Não. Interessa-me é que os investidores, sejam chineses ou outros, percebam o que é o AC Milan, a sua paixão, e possam voltar a fazer crescer este clube. Atualmente, os investimentos nos clubes mundiais são normais, não é nada inédito.

É verdade que recusou regressar recentemente ao clube para ocupar um lugar de direção?

Senti que não era o momento para regressar. Não percebi muito bem o projeto e achei que não estavam reunidas as condições para voltar a fazer do AC Milan um clube ao seu nível.

Na sua altura a rivalidade para o título de melhor do mundo era maior, hoje resume-se praticamente a Lionel Messi e Cristiano Ronaldo. Também é da opinião de que são os dois melhores do mundo?

Sim, atualmente são. Para mim, Messi é o número um, muito parecido a Maradona. Como já disse muitas vezes, é muito imprevisível, um jogador completo. Cristiano Ronaldo é outro jogador fantástico, diferente de Messi, tem outras características, um profissional exemplar, como muitos dizem. Felizmente ainda joguei contra ele, sei do que é capaz, já Messi nunca tive a oportunidade de defrontar. São grandes, dois talentos incríveis, que estão a marcar uma geração. É natural também que vençam mais vezes, pois além de serem muito bons, excecionais, estão em duas equipas que vencem mais vezes do que as outras.

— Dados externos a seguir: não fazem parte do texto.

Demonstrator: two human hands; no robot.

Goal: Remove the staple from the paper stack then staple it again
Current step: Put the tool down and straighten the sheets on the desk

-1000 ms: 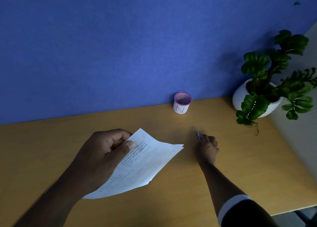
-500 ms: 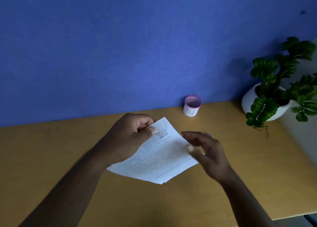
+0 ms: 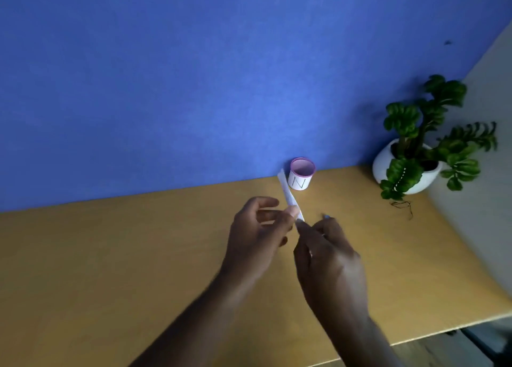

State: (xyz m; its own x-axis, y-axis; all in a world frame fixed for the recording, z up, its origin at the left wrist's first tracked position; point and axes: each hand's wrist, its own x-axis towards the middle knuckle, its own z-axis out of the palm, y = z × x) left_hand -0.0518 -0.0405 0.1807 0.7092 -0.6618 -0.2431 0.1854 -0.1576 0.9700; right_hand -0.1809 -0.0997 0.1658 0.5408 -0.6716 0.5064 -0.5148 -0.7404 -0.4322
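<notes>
The smooth tan wooden desk [image 3: 110,255] meets a matte blue wall [image 3: 194,75]. A small white cup [image 3: 301,174] with a pink rim and a potted plant [image 3: 415,156] stand behind. The thin white paper stack [image 3: 288,193], seen edge-on above the desk, is pinched by the left hand [image 3: 257,233] and the right hand [image 3: 329,258].

The only thing I can read is a single capital letter N, drawn in thin dark strokes on the white side of the small cup [image 3: 301,174] with the pink rim. That cup stands at the back edge of the table [image 3: 110,255], right of the middle, against the blue wall. The paper stack [image 3: 288,193] is turned edge-on to me, so I can make out no print on it.
</notes>
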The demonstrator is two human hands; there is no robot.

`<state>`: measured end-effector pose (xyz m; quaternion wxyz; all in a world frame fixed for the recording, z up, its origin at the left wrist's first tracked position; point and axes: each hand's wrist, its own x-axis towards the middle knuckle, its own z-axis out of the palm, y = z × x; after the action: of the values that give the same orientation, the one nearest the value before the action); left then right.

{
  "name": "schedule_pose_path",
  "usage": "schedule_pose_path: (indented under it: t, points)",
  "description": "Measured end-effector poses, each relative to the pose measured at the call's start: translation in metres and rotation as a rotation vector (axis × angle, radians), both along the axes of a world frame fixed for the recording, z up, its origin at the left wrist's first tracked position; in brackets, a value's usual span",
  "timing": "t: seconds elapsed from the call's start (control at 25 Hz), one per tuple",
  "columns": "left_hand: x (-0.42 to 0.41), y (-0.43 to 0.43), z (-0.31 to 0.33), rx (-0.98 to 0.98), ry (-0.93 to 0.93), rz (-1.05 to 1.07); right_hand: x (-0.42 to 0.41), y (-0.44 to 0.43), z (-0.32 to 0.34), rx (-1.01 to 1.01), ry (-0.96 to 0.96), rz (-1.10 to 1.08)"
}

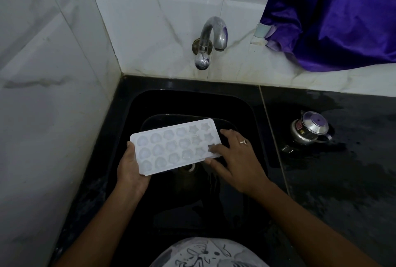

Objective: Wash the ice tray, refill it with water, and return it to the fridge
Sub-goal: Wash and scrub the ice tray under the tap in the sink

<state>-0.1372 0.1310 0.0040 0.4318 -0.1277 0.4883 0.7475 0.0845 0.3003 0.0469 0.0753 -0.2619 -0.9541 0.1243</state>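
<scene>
The left hand grips the near-left end of the ice tray, thumb on its top rim and fingers curled underneath, holding it above the sink. The right hand is open and spread at the tray's right end, one fingertip pressing into a mould at the near-right corner, another finger touching the tray's lower edge, and the rest splayed just beyond the tray's right side; a ring sits on one finger. The tray is white, held face up and tilted so that its right end points away from the person, directly over the dark basin, with the drain showing just beneath its near edge. Its moulds lie in three rows, rounded shapes on the left and star shapes on the right; whether they hold water or ice cannot be told. Above the tray, on the tiled wall, a curved metal tap hangs over the sink with no water running. To the right of the sink, on the wet black counter, stands a small metal lidded pot. Above that, purple cloth hangs against the wall.
</scene>
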Motion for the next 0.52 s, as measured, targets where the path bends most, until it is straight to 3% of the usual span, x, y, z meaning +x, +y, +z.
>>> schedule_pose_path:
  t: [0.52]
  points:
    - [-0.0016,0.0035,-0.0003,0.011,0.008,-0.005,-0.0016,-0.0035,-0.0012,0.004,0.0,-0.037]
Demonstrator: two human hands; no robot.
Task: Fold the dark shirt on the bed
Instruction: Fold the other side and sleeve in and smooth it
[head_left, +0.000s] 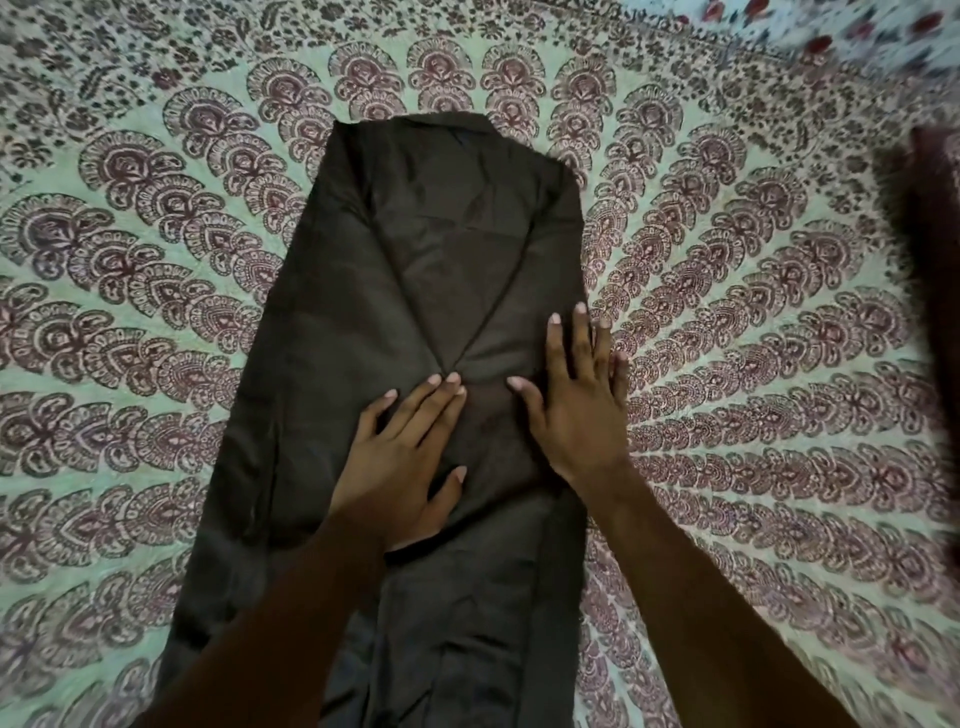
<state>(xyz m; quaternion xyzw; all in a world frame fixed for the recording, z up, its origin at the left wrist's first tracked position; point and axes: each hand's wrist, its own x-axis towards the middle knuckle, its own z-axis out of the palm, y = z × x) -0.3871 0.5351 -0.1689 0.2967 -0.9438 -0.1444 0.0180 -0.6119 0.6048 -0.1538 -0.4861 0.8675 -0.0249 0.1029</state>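
Both forearms reach over our dark brown cloth shirt (415, 270), lying lengthwise on the patterned green-and-maroon bedspread (156, 260). Left hand (400, 457) and right hand (571, 400) press flat, fingers straight, grasping nothing. Sides apparently folded inward; next, we judge, hem to collar.

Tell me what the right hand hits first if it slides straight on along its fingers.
Nothing solid: the right hand lies flat on the shirt, so it would likely only run up the shirt's folded right edge, then onto the bedspread.
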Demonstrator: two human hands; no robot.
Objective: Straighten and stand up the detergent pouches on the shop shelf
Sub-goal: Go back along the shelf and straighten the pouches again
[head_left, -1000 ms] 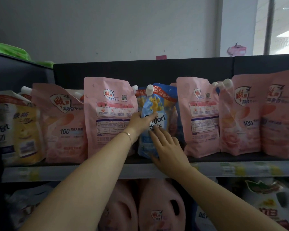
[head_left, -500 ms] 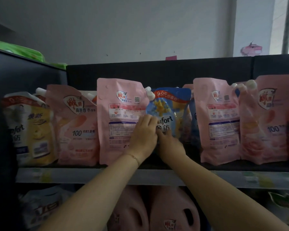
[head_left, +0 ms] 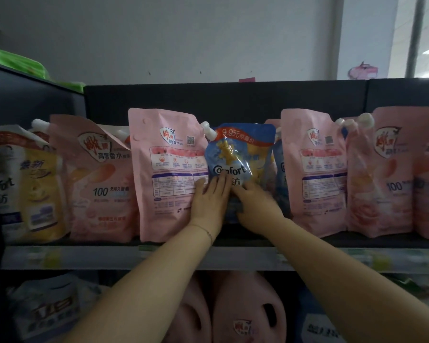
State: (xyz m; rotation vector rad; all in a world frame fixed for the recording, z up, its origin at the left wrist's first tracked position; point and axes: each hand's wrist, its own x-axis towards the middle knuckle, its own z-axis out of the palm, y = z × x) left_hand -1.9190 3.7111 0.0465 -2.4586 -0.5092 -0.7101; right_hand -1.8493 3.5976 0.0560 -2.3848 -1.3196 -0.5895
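Blue pouch [head_left: 240, 154] leans, spout tipped left, base on shelf [head_left: 245, 258] behind my grips. Left grip [head_left: 209, 201] spread flat on lower front; right grip [head_left: 256, 207] touches lower right side, blurred, cannot tell if curled. Best: press base back, nudge top rightward, square with pink pouch [head_left: 169, 174] beside left grip.

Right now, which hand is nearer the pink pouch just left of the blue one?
Left. The left hand lies over the lower right edge of that pink pouch and onto the blue pouch; the right hand rests on the blue pouch, farther right.
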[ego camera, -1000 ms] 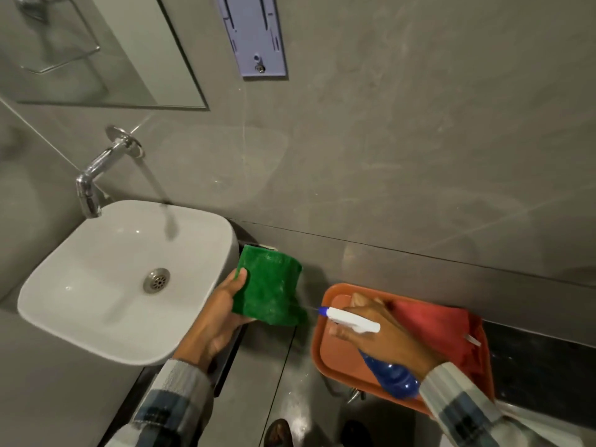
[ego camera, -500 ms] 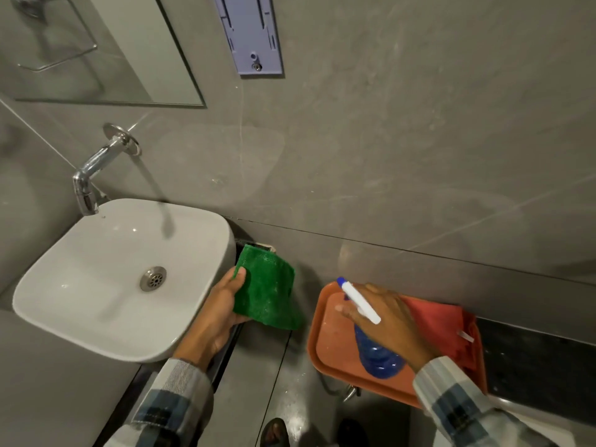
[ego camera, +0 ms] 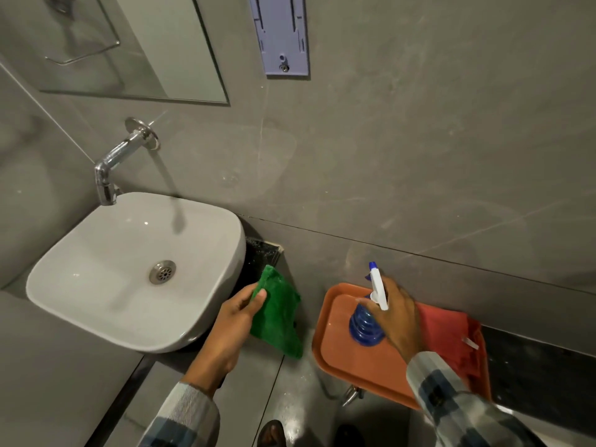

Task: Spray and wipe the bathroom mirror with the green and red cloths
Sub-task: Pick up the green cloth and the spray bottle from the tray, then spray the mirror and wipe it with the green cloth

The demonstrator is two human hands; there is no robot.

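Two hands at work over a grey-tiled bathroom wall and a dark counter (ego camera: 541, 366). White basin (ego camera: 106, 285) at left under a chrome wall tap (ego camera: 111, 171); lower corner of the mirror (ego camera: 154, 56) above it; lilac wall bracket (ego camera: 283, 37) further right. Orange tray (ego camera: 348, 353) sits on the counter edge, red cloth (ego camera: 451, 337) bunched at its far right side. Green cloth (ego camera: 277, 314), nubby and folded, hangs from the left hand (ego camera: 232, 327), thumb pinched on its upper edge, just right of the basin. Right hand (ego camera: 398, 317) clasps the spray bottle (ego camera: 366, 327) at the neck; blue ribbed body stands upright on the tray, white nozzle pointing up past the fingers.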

E do seu tempo, destaca algum futebolista português em particular?

Tenho sempre de falar em Rui Costa. Acima de tudo um amigo, mas no futebol era um jogador de classe. Sempre o admirei, mesmo quando não jogava comigo. Tinha imenso talento, uma qualidade de passe incrível, foi dos melhores que vi na sua posição e felizmente tive o privilégio de jogar a seu lado [jogou também com Paulo Futre no AC Milan]. Luís Figo foi outro que tive o prazer de defrontar, era muito difícil de marcar, superinteligente. Os títulos que ganhou e a carreira que fez em grandes clubes falam por si.

Portugal venceu recentemente o Campeonato da Europa contra muitas expectativas. Este título também o surpreendeu?

Não se pode dizer que seria impossível isso acontecer. É claro que as pessoas viam outras seleções com mais hipóteses de vencer, como a Alemanha, que era campeã mundial, ou a França, que jogava em casa e tinha uma grande equipa, ou ainda outras como a Espanha ou a Itália, devido à sua história. Mas ganhou Portugal e acabou por fazê-lo com justiça, até porque tem também grandes jogadores, com grande classe. A equipa portuguesa estudou sempre os jogos ao pormenor, soube fazer o melhor para ultrapassar cada adversário. Não se pode criticar o modelo de jogo, foi o mais adequado tendo em conta os seus jogadores.

Portugal e a Itália voltam a cruzar-se agora na Liga dos Campeões, com um duelo entre Juventus e FC Porto. Quem considera favorito nesta eliminatória?

Penso que a Juventus é favorita. Tem uma grande equipa e tem estado sempre nas fases mais adiantadas da Liga dos Campeões. No entanto, o FC Porto já demonstrou que é muito forte, até porque já venceu neste ano a Roma, outra excelente equipa. Terão de ter muita atenção. O futebol português tem crescido muito. O Benfica esteve em finais recentemente, eliminou a própria Juventus, e agora venceu o Campeonato da Europa, tudo isto é evolução, por isso a Juventus tem de ter muito cuidado.

Entrevista concedida por e-mail através da assessoria do ex-jogador.